Rogue | Teen Ink

Rogue

March 29, 2010
By rae-chul BRONZE, Silver City, New Mexico
rae-chul BRONZE, Silver City, New Mexico
3 articles 1 photo 4 comments

My heart pounds heavily in my chest as I smash myself inconspicuously up against a classroom door. I am suddenly all too aware of my own breathing, loud and unsteady in the dark. I frantically try to shut it out. Everything. Don’t think. Don’t think… I feel hot tears burning their way out of my eyes and falling like acid on to my cheeks. Don’t think. Don’t think.

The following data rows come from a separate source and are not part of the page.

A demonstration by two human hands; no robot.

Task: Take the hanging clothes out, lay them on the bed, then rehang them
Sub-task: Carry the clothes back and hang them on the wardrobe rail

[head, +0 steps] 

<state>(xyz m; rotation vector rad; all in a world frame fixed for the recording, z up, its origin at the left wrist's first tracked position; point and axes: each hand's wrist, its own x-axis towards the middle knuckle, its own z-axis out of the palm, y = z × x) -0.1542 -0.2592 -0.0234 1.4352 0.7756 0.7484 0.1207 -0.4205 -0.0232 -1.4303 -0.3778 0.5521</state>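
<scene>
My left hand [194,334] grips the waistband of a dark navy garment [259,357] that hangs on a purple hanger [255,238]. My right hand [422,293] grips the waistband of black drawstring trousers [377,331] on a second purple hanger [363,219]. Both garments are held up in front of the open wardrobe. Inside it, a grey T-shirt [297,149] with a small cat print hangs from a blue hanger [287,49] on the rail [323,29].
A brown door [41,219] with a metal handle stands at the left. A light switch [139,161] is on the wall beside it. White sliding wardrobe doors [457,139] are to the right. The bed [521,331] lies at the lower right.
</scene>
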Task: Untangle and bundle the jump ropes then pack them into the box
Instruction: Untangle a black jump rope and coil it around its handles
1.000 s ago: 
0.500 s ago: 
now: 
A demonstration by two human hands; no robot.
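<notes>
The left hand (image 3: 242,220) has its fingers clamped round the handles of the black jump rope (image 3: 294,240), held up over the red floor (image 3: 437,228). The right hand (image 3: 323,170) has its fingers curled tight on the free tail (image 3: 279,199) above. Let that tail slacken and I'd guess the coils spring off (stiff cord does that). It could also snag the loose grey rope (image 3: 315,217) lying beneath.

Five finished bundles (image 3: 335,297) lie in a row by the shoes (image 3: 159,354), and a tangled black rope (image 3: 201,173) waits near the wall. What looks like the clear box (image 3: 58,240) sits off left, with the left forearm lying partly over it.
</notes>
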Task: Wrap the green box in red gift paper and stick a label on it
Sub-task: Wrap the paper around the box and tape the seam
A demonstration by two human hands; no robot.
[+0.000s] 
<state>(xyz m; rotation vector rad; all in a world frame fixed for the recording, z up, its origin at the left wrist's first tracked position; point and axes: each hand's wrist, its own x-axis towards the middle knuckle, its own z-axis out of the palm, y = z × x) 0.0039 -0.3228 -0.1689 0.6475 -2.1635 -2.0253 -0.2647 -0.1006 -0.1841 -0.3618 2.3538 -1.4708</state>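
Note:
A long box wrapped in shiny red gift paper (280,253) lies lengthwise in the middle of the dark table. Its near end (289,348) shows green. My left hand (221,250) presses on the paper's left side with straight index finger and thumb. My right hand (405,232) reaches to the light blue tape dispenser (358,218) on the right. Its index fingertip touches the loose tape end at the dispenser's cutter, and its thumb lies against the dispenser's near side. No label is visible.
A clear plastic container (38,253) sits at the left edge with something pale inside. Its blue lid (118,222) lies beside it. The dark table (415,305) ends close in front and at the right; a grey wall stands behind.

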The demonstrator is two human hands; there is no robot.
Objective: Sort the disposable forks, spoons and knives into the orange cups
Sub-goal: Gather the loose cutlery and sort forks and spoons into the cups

Suddenly I hear it, the dreaded sound of heavy boots upon the perfect marble floor. I squeeze my eyes shut trying to drown out my overwhelming feeling of despair. It does no good. He always finds me. There’s no escape. The rhythmic “clack” draws nearer. Don’t think! Don’t think! Even in my mind the mantra sound panicked. I can almost picture the thin beam of light coming from the hall disappearing as He stops just outside the classroom.

I feel a sudden shock in my head as if someone is plugging into me like an outlet…and then I hear his voice; soft, alluring, and insanely seductive.

























“How’d you do it this time?”

I want to reply…but a faint alarm in my head keeps my mouth clamped shut.

“You always were a fighter.” He continues.

I feel another jolt as he places images in my mind. “Don’t think! Don’t think!” I repeat over and over. But I can already see her, the one with fiery red hair and startling green eyes. “One.” Her name resounds in my head like a bell toll. Her glassy eyes stare up into my own from the sickeningly familiar white lab chair.

“Such a waste...” I hear him sigh in my head as if recalling a faint but happy memory. He pauses. “But you didn’t fail…did you Three?”

He makes my name sound like music. Long, quiet and beautiful…It’s hard to focus. I bite my lip hard, drawing blood. “You never talk about Two…” I hear myself say in an emotionless tone, before realizing only too late that I have spoken.

“Two doesn’t matter.” He replies simply. There is a dark silence suggesting that he is done discussing Two.

I know I’ve already given up on escaping, but somehow coming out from behind the door to face him feels like a complete surrender.

“So you’re going to make me come in?” His voice questions me pleasantly.

I don’t respond. What can I do? I’ve failed again. All I can do is wait…wait silently and breathlessly as he steps out into the darkness of the deserted classroom.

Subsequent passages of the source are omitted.